Afet riski altındaki alanlar ve riskli yapı tespiti nasıl yapılır ?

Yasa koyucu Afet Riski Altındaki Alanları da yasa ile güvence altına almıştır. Avukat Kadir Kurtuluş’a Afet Riski Altındaki Alanların Alanların Dönüştürülmesi Hakkındaki kanunu açıkladı…
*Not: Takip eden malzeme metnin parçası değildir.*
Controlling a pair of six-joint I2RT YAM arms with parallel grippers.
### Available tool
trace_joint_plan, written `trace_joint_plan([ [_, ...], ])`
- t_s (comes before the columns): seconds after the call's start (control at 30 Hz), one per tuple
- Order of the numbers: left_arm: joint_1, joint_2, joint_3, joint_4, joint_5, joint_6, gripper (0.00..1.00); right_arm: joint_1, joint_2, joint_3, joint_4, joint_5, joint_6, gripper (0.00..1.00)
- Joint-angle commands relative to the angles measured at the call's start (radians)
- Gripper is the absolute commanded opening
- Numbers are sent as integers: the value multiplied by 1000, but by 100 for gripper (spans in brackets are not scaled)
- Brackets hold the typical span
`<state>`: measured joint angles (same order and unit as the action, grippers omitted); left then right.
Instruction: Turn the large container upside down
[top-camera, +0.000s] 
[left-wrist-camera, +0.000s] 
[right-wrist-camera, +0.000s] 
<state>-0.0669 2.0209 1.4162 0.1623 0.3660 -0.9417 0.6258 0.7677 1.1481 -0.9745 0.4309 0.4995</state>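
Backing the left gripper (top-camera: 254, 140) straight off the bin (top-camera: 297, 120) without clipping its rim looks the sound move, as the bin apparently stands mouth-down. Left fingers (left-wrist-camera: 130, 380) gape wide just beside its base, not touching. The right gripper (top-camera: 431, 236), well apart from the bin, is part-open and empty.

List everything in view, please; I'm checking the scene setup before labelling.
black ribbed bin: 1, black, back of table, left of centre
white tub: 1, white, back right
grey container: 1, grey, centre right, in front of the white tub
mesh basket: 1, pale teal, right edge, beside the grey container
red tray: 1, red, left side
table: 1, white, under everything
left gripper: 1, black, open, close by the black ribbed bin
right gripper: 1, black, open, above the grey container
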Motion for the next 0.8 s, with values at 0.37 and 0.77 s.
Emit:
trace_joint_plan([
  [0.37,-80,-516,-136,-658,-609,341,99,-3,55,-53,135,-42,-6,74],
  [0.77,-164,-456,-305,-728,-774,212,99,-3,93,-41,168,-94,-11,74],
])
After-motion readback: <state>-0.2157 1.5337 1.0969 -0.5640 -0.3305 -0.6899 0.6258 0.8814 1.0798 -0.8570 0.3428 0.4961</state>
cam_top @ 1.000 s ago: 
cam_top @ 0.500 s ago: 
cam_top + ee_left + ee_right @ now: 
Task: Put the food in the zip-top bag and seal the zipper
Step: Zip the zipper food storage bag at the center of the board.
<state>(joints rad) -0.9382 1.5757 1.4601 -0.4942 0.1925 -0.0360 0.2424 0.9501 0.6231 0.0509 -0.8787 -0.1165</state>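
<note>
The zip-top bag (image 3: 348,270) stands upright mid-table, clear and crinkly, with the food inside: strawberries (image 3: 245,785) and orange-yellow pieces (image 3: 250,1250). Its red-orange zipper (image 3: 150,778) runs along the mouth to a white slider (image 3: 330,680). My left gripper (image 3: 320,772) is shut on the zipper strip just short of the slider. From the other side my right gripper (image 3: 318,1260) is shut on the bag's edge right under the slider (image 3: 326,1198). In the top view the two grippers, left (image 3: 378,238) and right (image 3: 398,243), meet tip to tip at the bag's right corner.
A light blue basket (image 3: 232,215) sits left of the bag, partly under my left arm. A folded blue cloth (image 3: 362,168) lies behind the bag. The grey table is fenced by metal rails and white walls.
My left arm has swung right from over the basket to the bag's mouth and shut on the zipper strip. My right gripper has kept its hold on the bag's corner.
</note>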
Türkiye’deki yoğun konut üretimi arsa ihtiyacını arttımış ve kentsel dönüşüm alanındaki uygulamaları da hızlandırmıştır. Bunun doğal sonucu olarak da kentsel dönüşüm mevzuatı ve kentsel dönüşümle ilgili tüm mevzuat en ince ayrıntısına kadar düzenlenmektedir. Bu mantıktan hareketle yasa koyucu Afet Riski Altındaki Alanları da yasa ile güvence altına almıştır. Avukat Kadir Kurtuluş’a Afet Riski Altındaki Alanların Alanların Dönüştürülmesi Hakkındaki kanunu sorduk:

Bilindiği gibi, kamuoyunda KENTSEL DÖNÜŞÜM KANUNU olarak bilinen 6306 sayılı Afet Riski Altındaki Alanların Dönüştürülmesi Hakkında Kanun uyarınca riskli yapılar ile riskli alan ve rezerv yapı alanlarının tespitine, riskli yapıların yıktırılmasına, yapılacak planlamaya, dönüştürmeye tabi tutulacak taşınmazların değerinin tespitine, hak sahibi olacaklarla yapılacak anlaşmaya ve yapılacak yardımlara, yeniden yapılacak yapılara ve 6306 sayılı Kanun kapsamındaki diğer uygulamalara ilişkin usûl ve esaslar, Afet Riski Altındaki Alanların Dönüştürülmesi Hakkında Kanunun Uygulama Yönetmeliği ile belirlenmiştir.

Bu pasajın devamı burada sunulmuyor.